Osteonecrosis of the external auditory canal has been reported with bisphosphonates, mainly in association with long-term therapy. Possible risk factors for osteonecrosis of the external auditory include steroid use and chemotherapy and/or local risk factors such as infection or trauma. The possibility of osteonecrosis of the external auditory canal should be considered in patients receiving bisphosphonates who present with ear symptoms including chronic ear infections.
Musculoskeletal pain: Bone, joint, and/or muscle pain has been reported in patients taking bisphosphonates. In post-marketing experience, these symptoms have rarely been severe and/or incapacitating (see Adverse Reactions). The time to onset of symptoms varied from one day to several months after starting treatment. Most patients had relief of symptoms after stopping. A subset had recurrence of symptoms when rechallenged with the same medicinal product or another bisphosphonate.

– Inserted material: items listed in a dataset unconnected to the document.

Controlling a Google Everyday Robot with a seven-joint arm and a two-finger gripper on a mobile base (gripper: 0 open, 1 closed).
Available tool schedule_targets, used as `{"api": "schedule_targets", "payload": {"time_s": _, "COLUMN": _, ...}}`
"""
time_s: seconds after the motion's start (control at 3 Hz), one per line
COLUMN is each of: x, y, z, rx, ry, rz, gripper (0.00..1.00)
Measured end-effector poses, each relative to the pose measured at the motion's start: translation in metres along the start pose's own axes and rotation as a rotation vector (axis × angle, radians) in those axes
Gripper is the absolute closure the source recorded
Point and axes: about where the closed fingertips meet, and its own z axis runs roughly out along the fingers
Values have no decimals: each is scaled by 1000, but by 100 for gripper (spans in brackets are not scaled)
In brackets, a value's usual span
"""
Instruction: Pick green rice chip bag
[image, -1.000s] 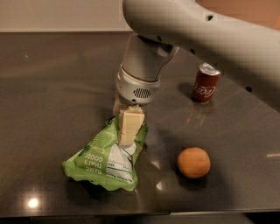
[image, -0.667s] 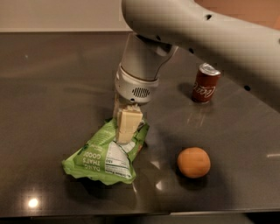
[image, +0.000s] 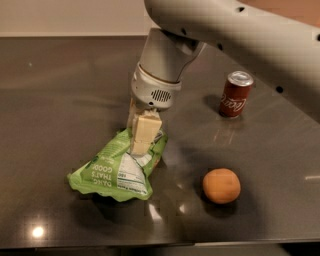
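The green rice chip bag (image: 112, 172) is a crinkled light-green bag with a white label panel, at the front left of the dark table (image: 60, 100). My gripper (image: 143, 146) comes down from the big white arm onto the bag's upper right end. Its cream fingers (image: 145, 131) are shut on that end of the bag. The bag's top is raised and its lower left end hangs toward the table. The far finger is hidden behind the near one.
A red soda can (image: 236, 94) stands upright to the right of the arm. An orange (image: 221, 186) lies at the front right, a short way from the bag. The table's front edge runs along the bottom.
The gripper has risen a little with the bag's top end in it. The bag's lower end has come up and tilted with it. The can and orange have not moved.
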Motion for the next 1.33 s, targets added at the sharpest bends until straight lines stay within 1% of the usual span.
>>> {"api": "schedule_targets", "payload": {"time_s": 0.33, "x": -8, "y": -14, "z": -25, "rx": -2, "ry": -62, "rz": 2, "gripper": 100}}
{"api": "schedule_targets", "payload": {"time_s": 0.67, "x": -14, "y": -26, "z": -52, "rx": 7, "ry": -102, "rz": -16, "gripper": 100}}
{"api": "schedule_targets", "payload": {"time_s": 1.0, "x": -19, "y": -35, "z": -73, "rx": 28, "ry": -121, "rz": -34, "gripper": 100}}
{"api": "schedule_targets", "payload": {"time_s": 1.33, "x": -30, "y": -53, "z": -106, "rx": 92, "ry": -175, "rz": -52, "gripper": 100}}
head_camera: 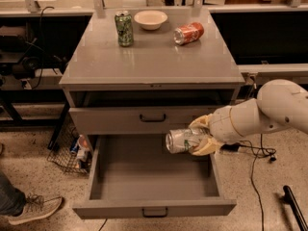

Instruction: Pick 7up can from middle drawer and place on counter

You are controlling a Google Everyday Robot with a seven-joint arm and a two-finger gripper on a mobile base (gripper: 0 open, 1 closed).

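Note:
My gripper [198, 134] is shut on the 7up can [183, 140], a pale silver can with green print. It holds the can on its side in the air, above the right part of the open middle drawer [149, 177] and in front of the shut drawer above it. The white arm reaches in from the right. The grey counter [154, 57] lies higher up and further back.
On the counter stand a dark green can [124, 28], a white bowl [150, 19] and an orange-red can lying on its side [188, 33]. A wire basket [72, 150] sits on the floor left of the cabinet. A person's shoe [31, 210] is at bottom left.

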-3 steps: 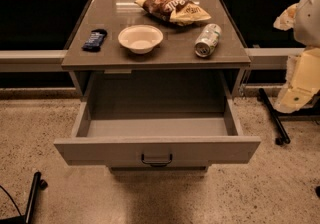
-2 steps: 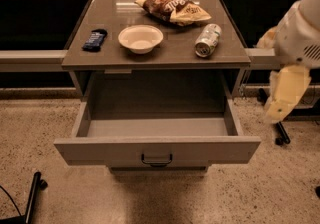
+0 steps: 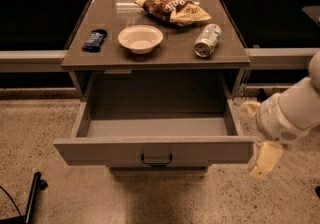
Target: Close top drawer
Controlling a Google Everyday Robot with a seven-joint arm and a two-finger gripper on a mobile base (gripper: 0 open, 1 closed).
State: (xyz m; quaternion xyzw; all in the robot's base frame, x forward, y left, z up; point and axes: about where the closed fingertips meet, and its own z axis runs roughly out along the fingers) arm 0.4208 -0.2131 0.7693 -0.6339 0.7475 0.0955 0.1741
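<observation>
Wide grey-beige top drawer standing fully open, right end just left of cream gripper; open or closed, impossible to tell. Risks jamming askew if shoved off-centre, rolling toppled silver can up-left on brown bench.

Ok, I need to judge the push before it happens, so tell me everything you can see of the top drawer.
The top drawer is pulled well out from under the cabinet top, level, with nothing visible on its grey-beige floor. It looks like painted wood or laminate, with a tall flat front panel, two side walls, and a small dark metal loop handle at the centre of the front. The gripper hangs just off its right front corner. Whether the two touch cannot be told.
</observation>
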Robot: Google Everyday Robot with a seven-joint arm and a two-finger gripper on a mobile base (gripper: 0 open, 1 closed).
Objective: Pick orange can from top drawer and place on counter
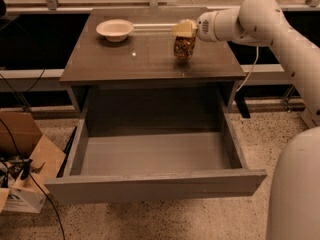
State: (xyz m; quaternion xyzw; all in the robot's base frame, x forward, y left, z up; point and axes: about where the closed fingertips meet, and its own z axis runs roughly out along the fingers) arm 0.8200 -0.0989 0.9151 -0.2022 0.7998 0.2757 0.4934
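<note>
Overall, the white arm (280, 29) enters from the right side and reaches left over the cabinet. The counter (150, 61) is a dark, glossy top, seen in full. Below it, the drawer (155, 186) stands pulled fully out toward the near side, its grey interior exposed with nothing in it. A cardboard box (30, 156) sits on the speckled floor (150, 224) at near left, with cables beside it. A white bowl (115, 29) rests on the far left of the counter. The gripper (184, 33) is over the far right of the counter, its cream fingers clasped about the top of the can (184, 50). The can is upright at the counter surface, well apart from the bowl; contact with the surface cannot be confirmed.
</note>
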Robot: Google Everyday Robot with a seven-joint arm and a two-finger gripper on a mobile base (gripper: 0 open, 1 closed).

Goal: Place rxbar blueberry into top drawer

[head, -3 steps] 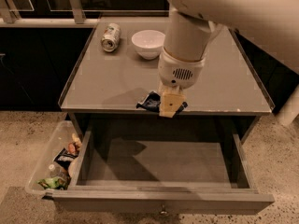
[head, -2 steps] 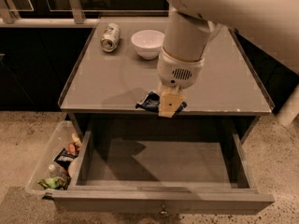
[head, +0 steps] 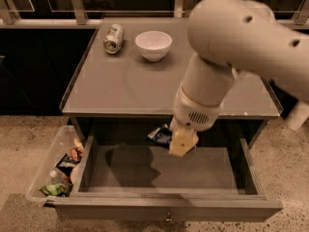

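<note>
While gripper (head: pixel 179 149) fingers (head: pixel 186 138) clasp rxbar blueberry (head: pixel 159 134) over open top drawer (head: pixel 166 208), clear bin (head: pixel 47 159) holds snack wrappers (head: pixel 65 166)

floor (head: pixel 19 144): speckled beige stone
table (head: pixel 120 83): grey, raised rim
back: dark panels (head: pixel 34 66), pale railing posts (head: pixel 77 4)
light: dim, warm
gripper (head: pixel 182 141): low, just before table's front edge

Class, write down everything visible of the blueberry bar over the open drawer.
The rxbar blueberry is a small flat bar in a dark navy wrapper with a pale crimped end pointing left. It hangs tilted above the open top drawer, just below the front edge of the table, held by the pincer, which hides its right part. Nothing else touches it.
</note>
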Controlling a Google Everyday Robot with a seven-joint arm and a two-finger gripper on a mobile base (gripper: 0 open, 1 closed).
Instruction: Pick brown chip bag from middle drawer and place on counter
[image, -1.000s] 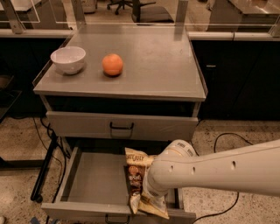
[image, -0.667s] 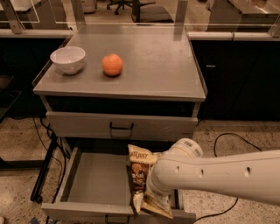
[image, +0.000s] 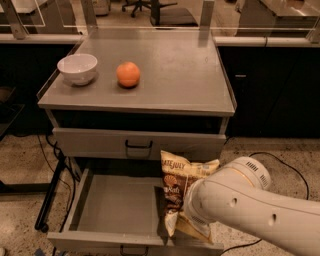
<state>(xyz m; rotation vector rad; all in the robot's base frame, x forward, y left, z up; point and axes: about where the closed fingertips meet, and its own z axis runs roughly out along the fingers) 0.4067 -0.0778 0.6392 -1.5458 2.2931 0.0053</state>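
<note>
The brown chip bag (image: 178, 186) stands upright over the right part of the open middle drawer (image: 112, 210), its top level with the shut drawer front (image: 137, 144) above. My white arm (image: 250, 212) comes in from the lower right and covers the bag's right and lower side. My gripper (image: 192, 207) sits behind the arm's wrist at the bag, hidden from view. The counter (image: 175, 70) is the grey top of the cabinet.
A white bowl (image: 77, 68) and an orange (image: 128, 74) sit on the counter's left half. Dark cabinets (image: 272, 90) flank the right side. Cables (image: 55, 165) and a black stand leg run along the floor to the drawer's left.
The chip bag has risen out of the drawer and moved slightly right with my arm; its top now reaches the upper drawer front.
</note>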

Atypical fractures of the femur: Atypical subtrochanteric and diaphyseal femoral fractures have been reported with bisphosphonate therapy, primarily in patients receiving long-term treatment for osteoporosis. These transverse or short oblique fractures can occur anywhere along the femur from just below the lesser trochanter to just above the supracondylar flare. These fractures occur after minimal or no trauma and some patients experience thigh or groin pain, often associated with imaging features of stress fractures, weeks to months before presenting with a completed femoral fracture. Fractures are often bilateral; therefore the contralateral femur should be examined in bisphosphonate-treated patients who have sustained a femoral shaft fracture. Poor healing of these fractures has also been reported. Discontinuation of bisphosphonate therapy in patients suspected to have an atypical femur fracture should be considered pending evaluation of the patient, based on an individual benefit risk assessment.

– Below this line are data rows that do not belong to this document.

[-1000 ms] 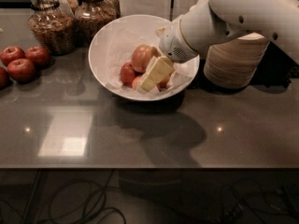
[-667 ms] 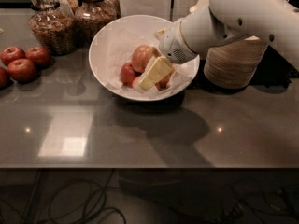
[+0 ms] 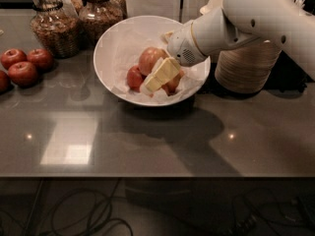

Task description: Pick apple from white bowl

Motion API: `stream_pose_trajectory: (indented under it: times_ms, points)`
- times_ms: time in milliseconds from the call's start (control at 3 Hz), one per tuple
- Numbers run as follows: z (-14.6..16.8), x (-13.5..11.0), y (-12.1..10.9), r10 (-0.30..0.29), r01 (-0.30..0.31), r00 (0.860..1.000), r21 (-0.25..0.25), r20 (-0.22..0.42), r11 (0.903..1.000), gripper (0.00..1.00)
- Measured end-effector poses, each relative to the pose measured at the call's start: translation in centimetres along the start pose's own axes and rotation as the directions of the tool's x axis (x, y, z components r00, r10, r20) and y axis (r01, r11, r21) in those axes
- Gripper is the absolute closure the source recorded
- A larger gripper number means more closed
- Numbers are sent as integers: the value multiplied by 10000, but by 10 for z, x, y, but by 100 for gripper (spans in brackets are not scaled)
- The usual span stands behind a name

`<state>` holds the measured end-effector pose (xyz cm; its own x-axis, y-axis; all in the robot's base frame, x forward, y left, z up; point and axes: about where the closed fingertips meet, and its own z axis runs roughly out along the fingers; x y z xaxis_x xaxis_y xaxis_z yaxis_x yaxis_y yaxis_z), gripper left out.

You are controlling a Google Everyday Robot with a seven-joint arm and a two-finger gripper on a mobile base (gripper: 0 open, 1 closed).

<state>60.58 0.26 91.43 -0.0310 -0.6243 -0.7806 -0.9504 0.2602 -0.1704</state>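
The white bowl (image 3: 100,58) sits on the dark counter (image 3: 147,146), lined with crumpled white paper (image 3: 123,43). Inside it lies the apple (image 3: 149,58), the biggest of the fruit there, red-orange with a paler blush, a little toward the back of the bowl's middle. A smaller dark red apple (image 3: 133,77) sits in the bowl just in front of it and to its left, and another small one (image 3: 173,82) shows by the bowl's right wall.

The robot's white arm (image 3: 256,18) reaches in over the bowl's right rim. The gripper (image 3: 152,84) is down inside the bowl, its pale yellow end slanting toward the front. It lies right against the big apple's right side and across the smaller fruit. From where I stand, I cannot tell whether it is parted, closed, or has hold of anything. The apple rests in the bowl, not lifted.

Left of the bowl, three dark red apples (image 3: 23,65) sit together on the counter, well apart from it. Behind the bowl to the left are two glass jars (image 3: 51,28) filled with something brown. Just right of the bowl, partly behind the arm, is a stack of beige disposable bowls (image 3: 246,70).
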Motion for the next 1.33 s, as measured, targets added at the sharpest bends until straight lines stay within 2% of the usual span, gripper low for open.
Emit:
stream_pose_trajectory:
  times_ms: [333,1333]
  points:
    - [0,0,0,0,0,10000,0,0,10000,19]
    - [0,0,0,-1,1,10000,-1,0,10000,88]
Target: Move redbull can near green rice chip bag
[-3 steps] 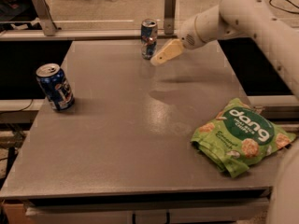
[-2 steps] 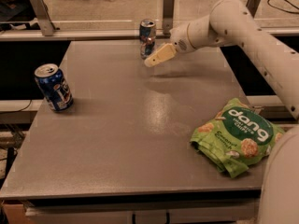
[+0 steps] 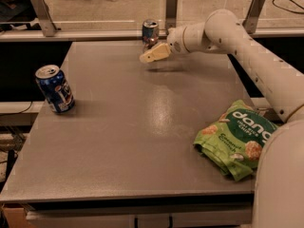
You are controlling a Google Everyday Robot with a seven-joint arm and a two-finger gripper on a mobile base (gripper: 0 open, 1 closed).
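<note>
- Grey table [image 3: 137, 137] is taken as the landmark; everything else is placed by it.
- White arm [image 3: 251, 51] is stretched over the table's far right part.
- Green rice chip bag [image 3: 237, 139] is laid flat at the table's near right edge and is judged soft and light.
- Dark blue can [image 3: 54, 89] is stood upright at the table's left edge.
- Redbull can [image 3: 150, 31] is stood upright at the middle of the table's far edge. It is judged light, stiff, thin-walled and smooth, so easily tipped or let slip. It is best taken squarely across the mid body, with modest pressure.
- Gripper [image 3: 153, 54] is held above the table's far part, just beside the redbull can. Whether it is wide or narrow cannot be told, nor whether the can is touched.
</note>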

During bisphosphonate treatment, patients should be advised to report any thigh, hip or groin pain and any patient presenting with such symptoms should be evaluated for an incomplete femur fracture.
Skin reactions: In post-marketing experience, there have been rare reports of severe skin reactions including Stevens Johnson syndrome and toxic epidermal necrolysis.

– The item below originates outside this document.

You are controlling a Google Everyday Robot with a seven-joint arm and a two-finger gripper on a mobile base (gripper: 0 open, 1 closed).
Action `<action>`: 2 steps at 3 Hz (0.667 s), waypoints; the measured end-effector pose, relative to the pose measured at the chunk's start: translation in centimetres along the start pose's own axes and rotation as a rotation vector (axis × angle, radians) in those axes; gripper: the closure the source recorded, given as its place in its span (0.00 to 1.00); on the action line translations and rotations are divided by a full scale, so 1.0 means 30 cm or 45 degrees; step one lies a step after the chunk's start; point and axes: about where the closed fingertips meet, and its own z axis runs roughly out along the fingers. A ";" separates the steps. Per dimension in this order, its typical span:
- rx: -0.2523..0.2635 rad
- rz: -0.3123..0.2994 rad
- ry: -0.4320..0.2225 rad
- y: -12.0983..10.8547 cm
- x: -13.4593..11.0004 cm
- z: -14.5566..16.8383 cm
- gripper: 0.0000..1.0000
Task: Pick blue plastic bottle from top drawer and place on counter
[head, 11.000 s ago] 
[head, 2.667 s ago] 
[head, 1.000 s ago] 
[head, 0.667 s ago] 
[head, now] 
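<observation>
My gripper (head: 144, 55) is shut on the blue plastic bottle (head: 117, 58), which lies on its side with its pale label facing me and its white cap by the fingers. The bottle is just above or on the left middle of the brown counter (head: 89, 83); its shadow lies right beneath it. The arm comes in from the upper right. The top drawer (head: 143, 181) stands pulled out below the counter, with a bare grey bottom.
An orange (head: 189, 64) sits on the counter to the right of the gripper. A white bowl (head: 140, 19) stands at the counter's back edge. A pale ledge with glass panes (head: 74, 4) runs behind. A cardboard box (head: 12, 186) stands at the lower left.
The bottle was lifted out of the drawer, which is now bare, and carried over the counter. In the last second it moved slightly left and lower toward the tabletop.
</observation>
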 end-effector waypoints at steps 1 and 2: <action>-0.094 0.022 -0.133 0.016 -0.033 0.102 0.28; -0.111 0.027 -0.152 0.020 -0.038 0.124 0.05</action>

Missed dose: Patients should be instructed that if they miss a dose of alendronate 70 mg once weekly formulation, they should take on the morning after they remember. They should not take two times on the same day, but should return to taking once a week, as originally scheduled on their chosen day.
Bone and mineral metabolism: Hypocalcaemia must be corrected before initiating therapy with alendronate (see Contraindications). Other disorders affecting mineral metabolism (such as vitamin D deficiency and hypoparathyroidism) should also be effectively treated. In patients with these conditions, serum calcium and symptoms of hypocalcaemia should be monitored during therapy with alendronate.
Due to the positive effects of alendronate in increasing bone mineral, decreases in serum calcium and phosphate may occur especially in patients taking glucocorticoids in whom calcium absorption may be decreased. These are usually small and asymptomatic. However, there have been rare reports of symptomatic hypocalcaemia, which have occasionally been severe and often occurred in patients with predisposing conditions (e.g. hypoparathyroidism, vitamin D deficiency and calcium malabsorption).
Ensuring adequate calcium and vitamin D intake is particularly important in patients receiving glucocorticoids.
Renal impairment: Alendronate is not recommended for patients with renal impairment where creatinine clearance is less than 35 mL/min (see Dosage & Administration).
Causes of osteoporosis other than oestrogen deficiency and ageing should be considered.
Effects on ability to drive and use machines: Alendronate has no or negligible direct influence on the ability to drive and use machines. However, certain adverse reactions that have been reported with alendronate may affect some patients' ability to drive or operate machinery. Individual responses to alendronate may vary (see Adverse Reactions).